Engineering of 2-ketoacid Decarboxylases for Production of Isobutanol and Other Fusel Alcohols in Saccharomyces cerevisiae

ABSTRACT

Isobutanol is a fusel alcohol that can be produced microbially for use as a biofuel or upgraded into sustainable aviation fuel (SAF). A key enzyme in the isobutanol biosynthetic pathway is 2-ketoacid decarboxylase (KDC), which irreversibly decarboxylates 2-ketoisovalerate (KIV) to yield isobutyraldehyde. However, many previously characterized KDC enzymes also act promiscuously on other 2-ketoacids, (e.g., pyruvate) to produce a related aldehyde (e.g., acetaldehyde). This unwanted side reaction is especially important when isobutanol is produced in Saccharomyces cerevisiae (S. cerevisiae) because it leads to pyruvate being diverted to ethanol. In order to make S. cerevisiae a strict isobutanologen, a KDC enzyme that is specific for KIV must be deployed. In this study, we used a combination of cell-based and in vitro enzyme assays to investigate KDC substrate specificity, characterizing a large set of homologs for KIV, pyruvate, and phenylpyruvate (PPV) activity. A diverse range of substrate specificities was discovered, and some previously uncharacterized KDCs were revealed to have high KIV activity and low pyruvate activity. Multi-site saturation mutagenesis (SSM) of one of these KDCs identified mutants with increased KIV activity, while maintaining low levels of pyruvate activity.
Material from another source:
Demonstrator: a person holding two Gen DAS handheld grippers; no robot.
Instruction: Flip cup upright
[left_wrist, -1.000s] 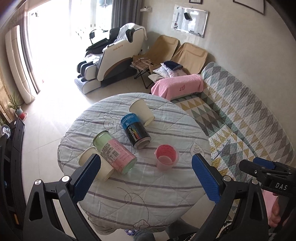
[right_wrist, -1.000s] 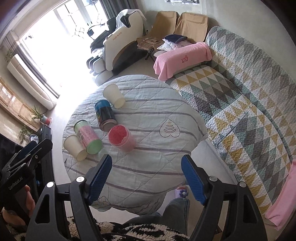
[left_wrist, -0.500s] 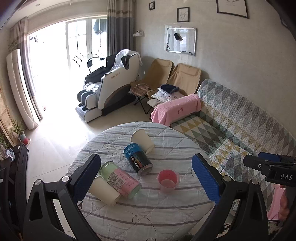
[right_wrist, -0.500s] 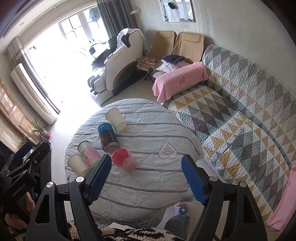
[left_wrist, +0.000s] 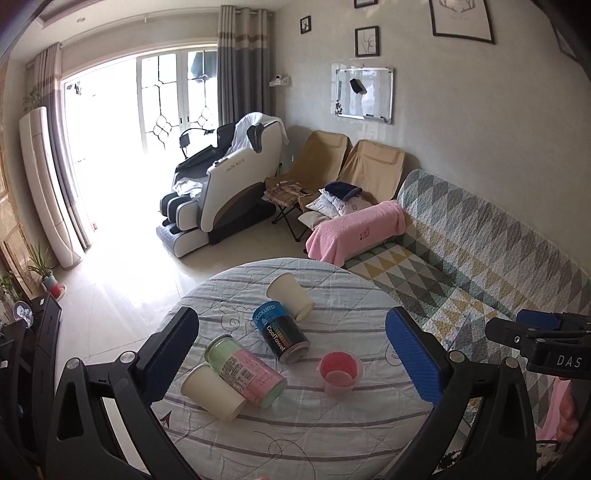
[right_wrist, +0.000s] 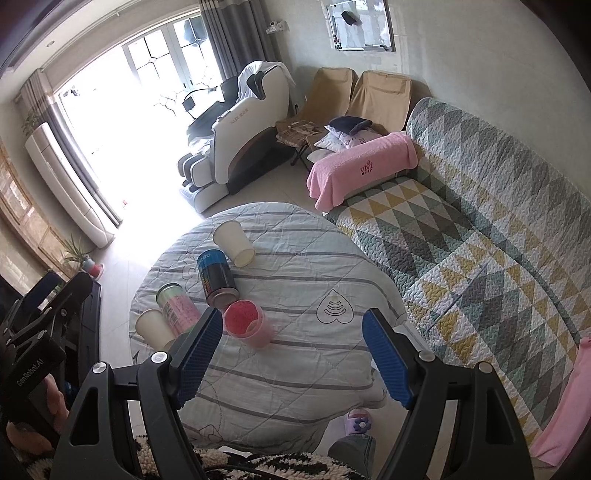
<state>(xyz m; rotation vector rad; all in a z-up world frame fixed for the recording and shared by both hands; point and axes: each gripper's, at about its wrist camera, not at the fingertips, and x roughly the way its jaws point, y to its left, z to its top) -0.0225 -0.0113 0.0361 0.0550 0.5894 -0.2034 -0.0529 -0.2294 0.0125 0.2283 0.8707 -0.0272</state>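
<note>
A pink plastic cup (left_wrist: 340, 372) stands upright on the round cloth-covered table (left_wrist: 314, 443); it also shows in the right wrist view (right_wrist: 248, 323). Two cream paper cups lie on their sides: one at the far side (left_wrist: 290, 296) (right_wrist: 234, 242), one at the near left (left_wrist: 212, 391) (right_wrist: 153, 328). A dark blue can (left_wrist: 281, 336) (right_wrist: 217, 278) and a pink-green can (left_wrist: 245, 370) (right_wrist: 178, 306) also lie on their sides. My left gripper (left_wrist: 291, 358) is open and empty above the table. My right gripper (right_wrist: 291, 356) is open and empty, high over the table's near right edge.
A quilted sofa (left_wrist: 480, 258) with a pink towel (left_wrist: 354, 230) runs along the right of the table. A massage chair (left_wrist: 229, 184) and two folding chairs (left_wrist: 351, 166) stand behind. A dark cabinet (left_wrist: 33, 350) is at the left. A slipper (right_wrist: 359, 421) lies by the table.
Both grippers have risen and tilted up, so the table sits lower and smaller in both views. The objects on the table have not moved. Both grippers stay open.
</note>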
In a KIV bioconversion experiment, bioprospected and engineered KDCs allowed similar KIV consumption to when using the previously characterized Lactococcus lactis KdcA, though with some ethanol also produced. The KDCs identified here show promise for production of isobutanol and other alcohols derived from 2-ketoacids, and the dataset of newly characterized KDCs can inform future efforts to understand and engineer substrate specificity in KDCs.